Your question -- which is excellent, by the way -- is one that many food safety experts are asking themselves (while vividly remembering the eerily similar E.Coli-infested spinach outbreak of 2007.)

Part of the issue here is that the United States does not have one central agency overseeing issues of food safety.

Consequently, sources of contamination are hard to track and contain.

Additionally, most of the focus on food safety (from random inspections to consistent monitoring) is relegated to meat processing plants, as they are considered "high risk" operations.

In short, the vague answer to your question is: "unsanitary plant conditions."

This could mean anything from animal feces somehow ending up in the peanut butter (think a bird or two somehow getting inside the facility) or dirty equipment being used in the processing of peanut butter.

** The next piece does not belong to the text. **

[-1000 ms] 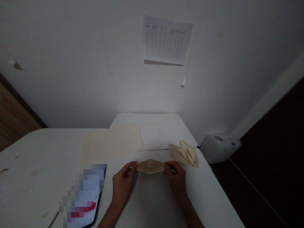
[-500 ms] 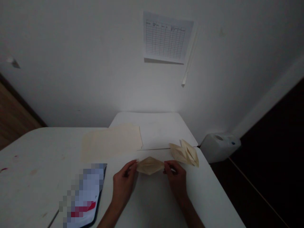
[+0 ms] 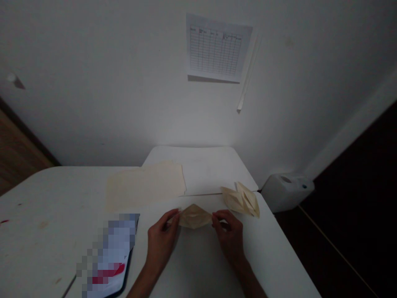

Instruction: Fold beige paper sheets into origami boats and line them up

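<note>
A small folded piece of cream paper (image 3: 194, 217), pointed at both ends, is held just above the white table (image 3: 198, 265). My left hand (image 3: 161, 242) pinches its left tip and my right hand (image 3: 228, 235) pinches its right tip, both with fingers closed. The paper bulges upward in the middle. To the right, near the table's edge, lie finished cream paper folds (image 3: 241, 199) stacked together.
A stack of flat cream sheets (image 3: 144, 185) lies behind my left hand. A pixelated tablet-like object (image 3: 108, 256) rests at the front left. A printed chart (image 3: 217, 49) hangs on the wall. A white plastic container (image 3: 287, 191) stands on the floor at right.
My hands have moved slightly closer together, and the folded paper has gone from long and flat to shorter and puffed up in the middle.
</note>
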Available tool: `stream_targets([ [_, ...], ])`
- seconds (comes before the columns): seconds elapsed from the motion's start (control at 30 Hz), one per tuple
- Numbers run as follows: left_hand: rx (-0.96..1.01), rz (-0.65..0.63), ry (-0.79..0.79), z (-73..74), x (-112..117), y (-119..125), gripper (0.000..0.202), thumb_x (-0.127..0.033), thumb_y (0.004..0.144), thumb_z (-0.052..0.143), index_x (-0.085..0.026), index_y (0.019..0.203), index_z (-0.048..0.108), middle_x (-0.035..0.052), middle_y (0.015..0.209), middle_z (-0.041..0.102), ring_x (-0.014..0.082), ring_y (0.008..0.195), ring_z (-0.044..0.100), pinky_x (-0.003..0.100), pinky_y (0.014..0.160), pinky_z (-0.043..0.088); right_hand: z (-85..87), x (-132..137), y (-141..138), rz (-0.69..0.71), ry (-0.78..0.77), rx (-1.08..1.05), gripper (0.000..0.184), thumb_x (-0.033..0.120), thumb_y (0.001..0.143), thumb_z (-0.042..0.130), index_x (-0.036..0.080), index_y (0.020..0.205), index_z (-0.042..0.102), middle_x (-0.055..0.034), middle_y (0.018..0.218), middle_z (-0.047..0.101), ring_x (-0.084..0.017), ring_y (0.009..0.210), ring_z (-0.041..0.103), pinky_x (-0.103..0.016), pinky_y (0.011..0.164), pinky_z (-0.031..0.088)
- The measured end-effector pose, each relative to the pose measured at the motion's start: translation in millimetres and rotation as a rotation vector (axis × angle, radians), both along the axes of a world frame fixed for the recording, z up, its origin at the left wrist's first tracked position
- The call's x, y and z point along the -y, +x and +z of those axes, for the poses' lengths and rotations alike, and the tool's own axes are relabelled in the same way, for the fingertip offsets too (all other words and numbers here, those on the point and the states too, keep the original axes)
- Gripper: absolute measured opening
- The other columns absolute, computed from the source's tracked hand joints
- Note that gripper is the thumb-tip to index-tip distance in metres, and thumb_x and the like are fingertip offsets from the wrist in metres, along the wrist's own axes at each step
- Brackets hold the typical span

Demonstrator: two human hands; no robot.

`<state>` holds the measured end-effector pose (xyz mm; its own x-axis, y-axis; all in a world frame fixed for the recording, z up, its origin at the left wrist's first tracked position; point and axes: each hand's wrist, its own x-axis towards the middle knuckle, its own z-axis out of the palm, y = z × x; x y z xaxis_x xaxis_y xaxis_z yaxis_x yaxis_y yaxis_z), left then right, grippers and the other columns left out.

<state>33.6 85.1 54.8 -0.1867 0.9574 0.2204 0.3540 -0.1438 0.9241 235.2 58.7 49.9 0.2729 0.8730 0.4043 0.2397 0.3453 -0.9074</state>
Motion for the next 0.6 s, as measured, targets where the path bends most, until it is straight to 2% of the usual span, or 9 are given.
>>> stream_targets([
  [0.2, -0.04, -0.017, 0.01, 0.7, 0.8, -1.3, 0.034, -0.037, 0.077, 0.057, -0.018, 0.102, 0.07, 0.0049, 0.091, 0.075, 0.019, 0.067, 0.069, 0.027, 0.063, 0.056, -0.2, -0.5, -0.1, -0.017, -0.002, 0.017, 0.019, 0.036, 0.085, 0.062, 0.019, 0.082, 0.069, -0.0055, 0.084, 0.064, -0.016, 0.072, 0.064, -0.025, 0.055, 0.058],
  [0.4, -0.052, -0.017, 0.043, -1.8, 1.3, -4.1, 0.035, -0.033, 0.079, 0.051, -0.018, 0.104, 0.069, 0.0056, 0.097, 0.074, 0.0165, 0.059, 0.065, 0.027, 0.061, 0.055, -6.3, -3.1, 1.0, -0.056, -0.067, -0.015, 0.022, 0.039, 0.083, 0.064, 0.018, 0.085, 0.069, -0.0057, 0.082, 0.067, -0.017, 0.071, 0.065, -0.025, 0.055, 0.058],
  [0.6, -0.085, 0.128, 0.044, 1.0, 2.7, -3.5, 0.038, -0.048, 0.081, 0.056, -0.018, 0.099, 0.069, 0.0004, 0.066, 0.069, 0.0175, 0.057, 0.065, 0.024, 0.055, 0.05, -7.8, -3.1, 3.5, -0.061, -0.104, -0.044, 0.021, 0.038, 0.082, 0.065, 0.017, 0.085, 0.07, -0.0052, 0.079, 0.068, -0.017, 0.067, 0.066, -0.026, 0.057, 0.058],
])
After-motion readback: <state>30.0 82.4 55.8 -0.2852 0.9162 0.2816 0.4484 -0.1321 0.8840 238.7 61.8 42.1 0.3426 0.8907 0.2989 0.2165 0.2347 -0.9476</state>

What is practically a given is that the contamination had to have occurred after the roasting and grinding process (both of these use extremely high temperatures that kill all strands of the salmonella virus.)


Corey said...

Thanks, I was confused. There aren't any animal products in most peanut butters so how salmonella ended up in one didn't make any sense. But surely food should be tested before it's released in the food supply? I always assumed that it was common procedure for all food products.

Kristin said...

When I was interviewed by the CDC after getting salmonella this summer, there were a long list of items they asked if I had eaten. The ones that were animal products themselves (i.e. ground beef, chicken, eggs, cheese) seemed obvious, but some others you would not suspect as a potential infection hazard: onions, uncooked salsa, cilantro, jalapenos, serranos, tortillas, lettuce, green onions, potatoes, tomatoes. I was also asked if I have a dog and if I'm the one that feeds him.

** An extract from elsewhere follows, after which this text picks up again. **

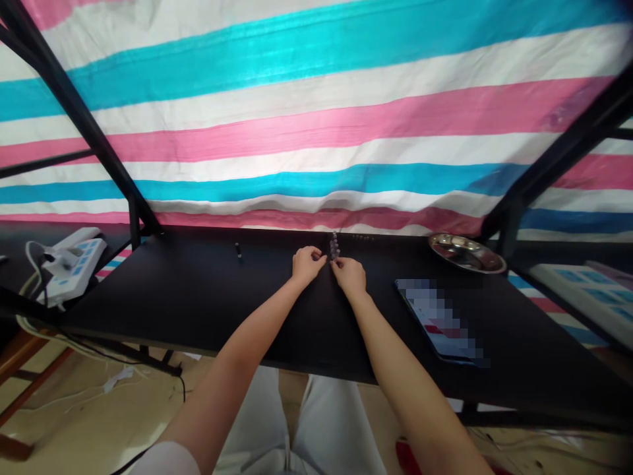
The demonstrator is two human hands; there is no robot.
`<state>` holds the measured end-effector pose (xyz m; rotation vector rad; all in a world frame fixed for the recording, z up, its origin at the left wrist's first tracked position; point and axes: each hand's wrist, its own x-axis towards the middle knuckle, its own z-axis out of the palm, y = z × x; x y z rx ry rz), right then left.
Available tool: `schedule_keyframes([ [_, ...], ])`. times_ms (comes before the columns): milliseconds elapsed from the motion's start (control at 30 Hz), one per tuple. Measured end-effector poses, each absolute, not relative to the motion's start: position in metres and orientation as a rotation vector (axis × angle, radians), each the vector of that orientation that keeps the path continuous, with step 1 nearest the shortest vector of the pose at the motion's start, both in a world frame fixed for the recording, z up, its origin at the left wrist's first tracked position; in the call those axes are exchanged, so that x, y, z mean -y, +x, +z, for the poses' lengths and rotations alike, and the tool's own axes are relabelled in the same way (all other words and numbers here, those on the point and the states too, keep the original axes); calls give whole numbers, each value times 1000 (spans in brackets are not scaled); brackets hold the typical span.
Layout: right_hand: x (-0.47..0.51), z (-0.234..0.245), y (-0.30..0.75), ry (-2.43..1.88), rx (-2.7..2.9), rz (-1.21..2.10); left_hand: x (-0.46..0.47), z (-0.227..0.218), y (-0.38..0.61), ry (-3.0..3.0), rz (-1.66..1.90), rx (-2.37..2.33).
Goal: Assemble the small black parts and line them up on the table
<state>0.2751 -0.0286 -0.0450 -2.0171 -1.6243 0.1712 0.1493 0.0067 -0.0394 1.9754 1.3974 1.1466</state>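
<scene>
A short row of small, clear, bead-like pieces (334,245) runs away from me on the black table, just beyond my fingertips. At its near end is my right hand (351,277), thumb and fingers pinched together; whatever lies between them is too small to name. Close by on the left, my left hand (307,265) is also in a pinch, its fingertips pointing toward the right hand. Anything inside that pinch is hidden. Several tiny yellowish bits (363,237) lie along the table's back edge. Further left sits a small dark cylinder with pale ends (238,251).
A shiny metal plate (467,254) stands at the back right of the black table (198,297). A phone (440,323) with a blurred screen lies right of my forearm. White power strips (76,270) and cables are at the left. A striped sheet (316,125) hangs behind.
</scene>
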Motion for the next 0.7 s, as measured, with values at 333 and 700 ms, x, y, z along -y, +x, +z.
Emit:
schedule_keyframes([
  [333, 29, -42, 274, -2020, 1641, 184, -1, -36, 150, 2000, 1062, -1474],
  [700, 30, -43, 274, -2027, 1642, 180, 3, -32, 153, 2112, 892, -1552],
])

The mayo clinic says, "You can contract salmonella infection by touching or ingesting anything contaminated with salmonella bacteria. Reservoirs for the microorganism include pet reptiles, dogs and cats, pigs and cattle, infected humans, contaminated water, raw dairy products and chicken eggs. Salmonella can survive for months in water, ice, sewage and frozen meat." So really, anything that could come in contact with salmonella bacteria, including water could be a source. That leaves the list of possible sources pretty wide open.

Andy Bellatti said...


However, when it comes to things like contaminated water (which, thereby, affects raw produce), salmonella is almost always traced back to fecal matter.

I find it interesting that you were asked about cilantro, jalapenos, and tortillas.

Since you were asked those questions this past summer (at the height of the jalapeno pepper salmonella outbreak), I have a feeling those are not typical food items they would inquire about.

Seems to me like at the time they weren't too sure what ingredient in Mexican food was making people so ill, so they figured they would ask about everything, from tortillas to cilantro!

Kristin said...

That is probably true.

Although asking someone who lives in Texas about what they may have eaten in the past few weeks that is an ingredient in Mexican food is like asking a fish if it has seen water lately. I was sitting there talking to someone in Atlanta, Georgia trying to explain that at least one in every three dinners I eat is in the form of a taco. I had eaten every food on the list.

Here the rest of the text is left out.